Import data into postgres quickly, implemented using postgresql’s
COPY
in binary format.
Because sometimes jdbc/insert!
and friends aren’t fast enough.
This library uses type-based dispatch for determining the correct postgres binary format. See the mapping section for more info.
Add the library to your project. See description on Clojars for more information.
Given a table and some data:
(require '[clj-pgcopy.core :as pgcopy])
(jdbc/with-db-connection [conn conn-spec]
(jdbc/db-do-commands conn
["drop table if exists example"
"create table example(
internal_id bigint primary key,
external_id uuid,
height float8,
title varchar(64) not null,
description text,
values bytea,
dob date,
created_at timestamptz
)"]))
(def data
[{:internal_id 201223123
:external_id #uuid "1902c205-2bc6-40b8-943b-f5b199241316"
:height nil
:title "Mr. Sandman"
:description nil
:values (.getBytes "not very secret" "UTF-8")
:dob (java.time.LocalDate/of 1954 8 20)
:created_at (java.util.Date.)}
{:internal_id 2012391238
:external_id nil
:height 160.2
:title "Prince"
:description "Tonight we're gonna party"
:values (.getBytes "2000 Two Zero" "UTF-8")
:dob (java.time.LocalDate/of 1999 12 31)
:created_at (java.util.Date.)}])
With clojure.java.jdbc
, open a connection, prepare data rows (as
tuples, not maps), and call clj-pgcopy.core/copy-into!
:
(let [columns [:internal_id :external_id :height
:title :description :values :dob :created_at]]

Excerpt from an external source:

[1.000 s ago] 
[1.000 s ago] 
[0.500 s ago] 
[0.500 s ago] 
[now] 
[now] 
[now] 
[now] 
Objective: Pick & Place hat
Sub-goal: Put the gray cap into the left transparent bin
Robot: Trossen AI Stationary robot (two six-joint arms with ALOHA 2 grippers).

(jdbc/with-db-connection [conn conn-spec]
(pgcopy/copy-into! (:connection conn)
:example
columns
(map (apply juxt columns) data))))
2
The table has been populated with the data:
(jdbc/with-db-connection [conn conn-spec]
(jdbc/query conn "table example"))
({:internal_id 201223123, :external_id #uuid "1902c205-2bc6-40b8-943b-f5b199241316", :height nil, :title "Mr. Sandman", :description nil, :values [110, 111, 116, 32, 118, 101, 114, 121, 32, 115, 101, 99, 114, 101, 116], :dob #inst "1954-08-20T04:00:00.000-00:00", :created_at #inst "2019-07-23T01:24:38.466000000-00:00"} {:internal_id 2012391238, :external_id nil, :height 160.2, :title "Prince", :description "Tonight we're gonna party", :values [50, 48, 48, 48, 32, 84, 119, 111, 32, 90, 101, 114, 111], :dob #inst "1999-12-31T05:00:00.000-00:00", :created_at #inst "2019-07-23T01:24:38.466000000-00:00"})
Note: depending on how you’ve set up clojure.java.jdbc
and its
IResultSetReadColumn
protocol, the types that come back on query may
differ from the above.
JVM type | Postgres type |
---|---|
Short | int2 (aka smallint) |
Integer | int4 (aka integer) |
Long | int8 (aka bigint) |
Float | float4 (aka real) |
Double | float8 (aka double presicion) |
BigDecimal | numeric/decimal |
Boolean | boolean |
String | text/varchar/char |
java.util.UUID | uuid |
JVM type | Postgres type |
---|---|
java.sql.Date | date |
java.time.LocalDate | date |
java.util.Date | timestamp[tz] |
java.sql.Timestamp | timestamp[tz] |
java.time.Instant | timestamp[tz] |
java.time.ZonedDateTime | timestamp[tz] |
java.time.OffsetDatetime | timestamp[tz] |
org.postgres.util.PGInterval | interval |
JVM type | Postgres type |
---|---|
java.net.Inet4Address | inet |
java.net.Inet6Address | inet |
JVM type | Postgres type |
---|---|
org.postgres.geometric.PGpoint | point |
org.postgres.geometric.PGline | line |
org.postgres.geometric.PGpath | path |
org.postgres.geometric.PGbox | box |
org.postgres.geometric.PGcircle | circle |
org.postgres.geometric.PGpolygon | polygon |
Things that are String-like, or serialized in string form, should work
using the String -> text mapping. An exception is the jsonb
type,
because the binary format requires a version signifier. Wrapping a
JSON string in a JsonB
handles that, which is provided by the
library.
Impemented for the following JVM-typed arrays for:
JVM type | Postgres type |
---|---|
int[] | int4[] (aka integer[]) |
long[] | int8[] (aka bigint[]) |
float[] | float4[] (aka real[]) |
double[] | float8[] (aka double precision[]) |
byte[] | bytea |
String[] | text[] (or varchar[]) |
java.util.UUID[] | uuid[] |
Currently, only 1-dimensional Postgres arrays are supported.
- more array types (date, timestamp, etc)
- range types
- hstore
- cidr, macaddr, macaddr8
- bit strings
- composite types / records
- multi-dimensional arrays